Instrumentation inserts stack shadow unpoisoning code before each ret/resume/cleanupret instruction. If a function calls a noreturn function, it needs to unpoison the stack shadow before the noreturn function; otherwise if the stack is reused by another process, there may be a false positive. google/sanitizers#37 Instrumentation inserts __asan_handle_no_return calls before some noreturn functions (e.g. _exit), Interceptors of some noreturn functions call __asan_handle_no_return.

Dynamic alloca

AllocaInst::isStaticAlloca checks whether an alloca is in the entry block and has a constant size. Such alloca instructions can be folded into the prolog/epilog code. Other alloca instructions are called dynamic.

AddressSanitizer instrumentation changes an interesting dynamic alloca instruction to allocate a larger space to cover left, possible partial right, and right redzones.

(alignment_padding) left_redzone var (partial_right_redzone) right_redzone

var%32 == 0 && alignment_padding%32 == 0

The start address of the variable (new_alloca+alignment) is aligned to at least 32. The address minus the alignment gives us the start address of the left redzone. If the alignment is greater than 32, there may be padding on the left of the left redzone.

The instrumentation inserts an __asan_alloca_poison(&var, size) call to poison the redzones. The left zone gets 0xca (kAsanAllocaLeftMagic) bytes while the right redzone gets 0x0xcb (kAsanAllocaRightMagic) bytes. 0xca and 0xcb identify the runtime error type dynamic-stack-buffer-overflow.

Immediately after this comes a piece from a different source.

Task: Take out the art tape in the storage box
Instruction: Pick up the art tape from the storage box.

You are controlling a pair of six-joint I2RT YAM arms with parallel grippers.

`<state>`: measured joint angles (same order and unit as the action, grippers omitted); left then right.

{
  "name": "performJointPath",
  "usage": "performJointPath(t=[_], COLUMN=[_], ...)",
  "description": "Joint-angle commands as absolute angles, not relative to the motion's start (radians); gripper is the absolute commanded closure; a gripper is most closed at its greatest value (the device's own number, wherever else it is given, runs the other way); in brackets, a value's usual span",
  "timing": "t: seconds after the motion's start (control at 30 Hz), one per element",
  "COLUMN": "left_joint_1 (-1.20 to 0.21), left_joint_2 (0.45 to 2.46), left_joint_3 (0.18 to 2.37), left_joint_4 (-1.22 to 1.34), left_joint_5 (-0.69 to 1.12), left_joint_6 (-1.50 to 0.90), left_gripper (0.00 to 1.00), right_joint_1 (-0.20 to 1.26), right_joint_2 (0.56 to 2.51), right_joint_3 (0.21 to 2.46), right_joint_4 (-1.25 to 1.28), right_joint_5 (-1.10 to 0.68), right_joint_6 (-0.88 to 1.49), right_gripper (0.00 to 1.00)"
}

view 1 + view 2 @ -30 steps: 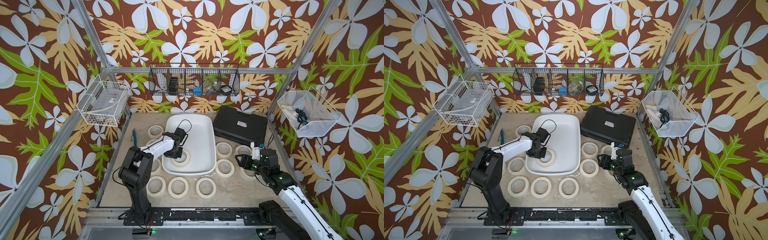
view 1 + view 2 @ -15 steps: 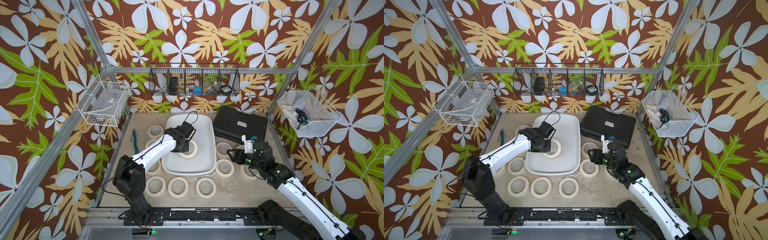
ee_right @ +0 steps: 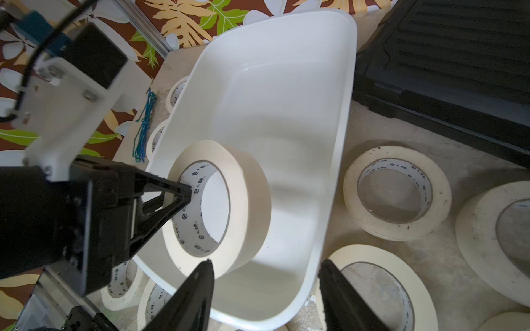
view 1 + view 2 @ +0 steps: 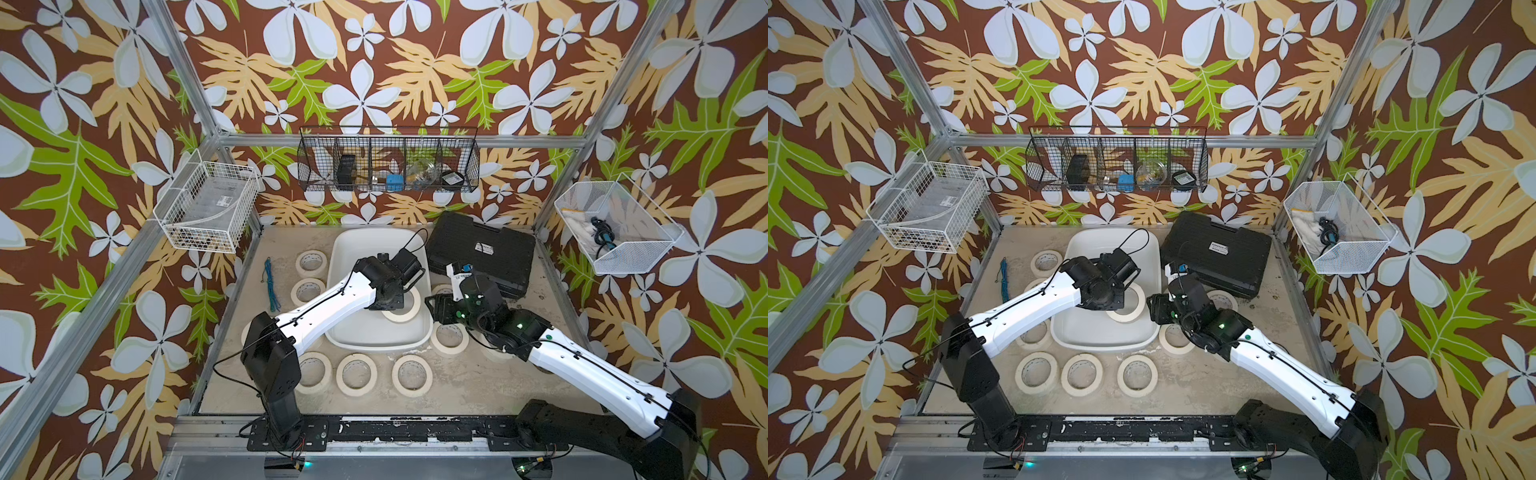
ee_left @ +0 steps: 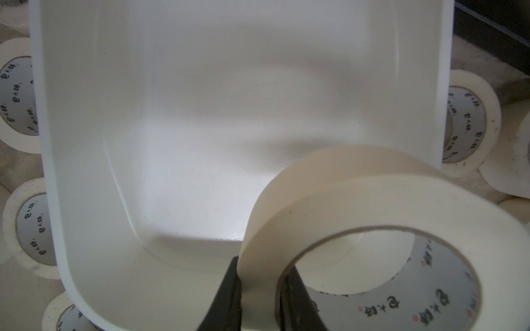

Uses of the dynamic alloca instruction are replaced with left_redzone+alignment.

The most recent dynamic alloca's address is stored in a local variable DynamicAllocaLayout, whose address is larger than every dynamic alloca.

The redzone needs to be unpoisoned when the function returns or when an llvm.stackrestore instruction is encountered; otherwise, accessing a different, future alloca may get a false positive. Before each ret instruction, the instrumentation inserta an __asan_allocas_unpoison call to unpoison the region [*DynamicAllocaLayout, DynamicAllocaLayout).